** TRY IT **
The answer must be an exact restatement of all the data.
________
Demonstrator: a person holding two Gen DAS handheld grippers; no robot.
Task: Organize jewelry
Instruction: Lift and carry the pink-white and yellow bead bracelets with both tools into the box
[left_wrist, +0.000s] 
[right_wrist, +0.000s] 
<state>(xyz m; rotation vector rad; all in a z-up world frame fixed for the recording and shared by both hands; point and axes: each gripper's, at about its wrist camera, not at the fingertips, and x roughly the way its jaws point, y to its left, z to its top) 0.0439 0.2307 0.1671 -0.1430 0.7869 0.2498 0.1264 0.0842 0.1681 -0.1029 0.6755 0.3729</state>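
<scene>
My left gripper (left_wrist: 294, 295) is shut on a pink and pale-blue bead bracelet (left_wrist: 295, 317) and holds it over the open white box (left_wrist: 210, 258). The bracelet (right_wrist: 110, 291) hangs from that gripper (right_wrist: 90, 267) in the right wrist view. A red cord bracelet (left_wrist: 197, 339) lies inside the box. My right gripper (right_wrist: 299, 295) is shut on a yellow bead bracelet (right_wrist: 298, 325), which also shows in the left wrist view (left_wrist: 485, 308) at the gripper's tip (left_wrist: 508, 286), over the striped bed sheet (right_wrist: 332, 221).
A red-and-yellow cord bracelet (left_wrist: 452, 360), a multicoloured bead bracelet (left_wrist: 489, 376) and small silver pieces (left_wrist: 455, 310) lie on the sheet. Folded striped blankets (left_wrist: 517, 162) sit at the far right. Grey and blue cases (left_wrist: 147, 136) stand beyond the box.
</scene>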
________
** SOLUTION TO THIS EXERCISE **
Demonstrator: a person holding two Gen DAS handheld grippers; no robot.
Task: Organize jewelry
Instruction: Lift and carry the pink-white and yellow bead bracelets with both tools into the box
[left_wrist, +0.000s] 
[right_wrist, +0.000s] 
<state>(xyz m; rotation vector rad; all in a z-up world frame fixed for the recording and shared by both hands; point and axes: each gripper's, at about its wrist camera, not at the fingertips, and x roughly the way its jaws point, y to its left, z to its top) 0.0439 0.2307 0.1671 -0.1430 0.7869 0.2498 0.1264 0.0842 0.1681 -0.1029 0.6755 0.3729</state>
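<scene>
My left gripper (left_wrist: 294, 295) is shut on a pink and pale-blue bead bracelet (left_wrist: 295, 317) and holds it over the open white box (left_wrist: 210, 258). The bracelet (right_wrist: 110, 291) hangs from that gripper (right_wrist: 90, 267) in the right wrist view. A red cord bracelet (left_wrist: 197, 339) lies inside the box. My right gripper (right_wrist: 299, 295) is shut on a yellow bead bracelet (right_wrist: 298, 325), which also shows in the left wrist view (left_wrist: 485, 308) at the gripper's tip (left_wrist: 508, 286), over the striped bed sheet (right_wrist: 332, 221).
A red-and-yellow cord bracelet (left_wrist: 452, 360), a multicoloured bead bracelet (left_wrist: 489, 376) and small silver pieces (left_wrist: 455, 310) lie on the sheet. Folded striped blankets (left_wrist: 517, 162) sit at the far right. Grey and blue cases (left_wrist: 147, 136) stand beyond the box.
</scene>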

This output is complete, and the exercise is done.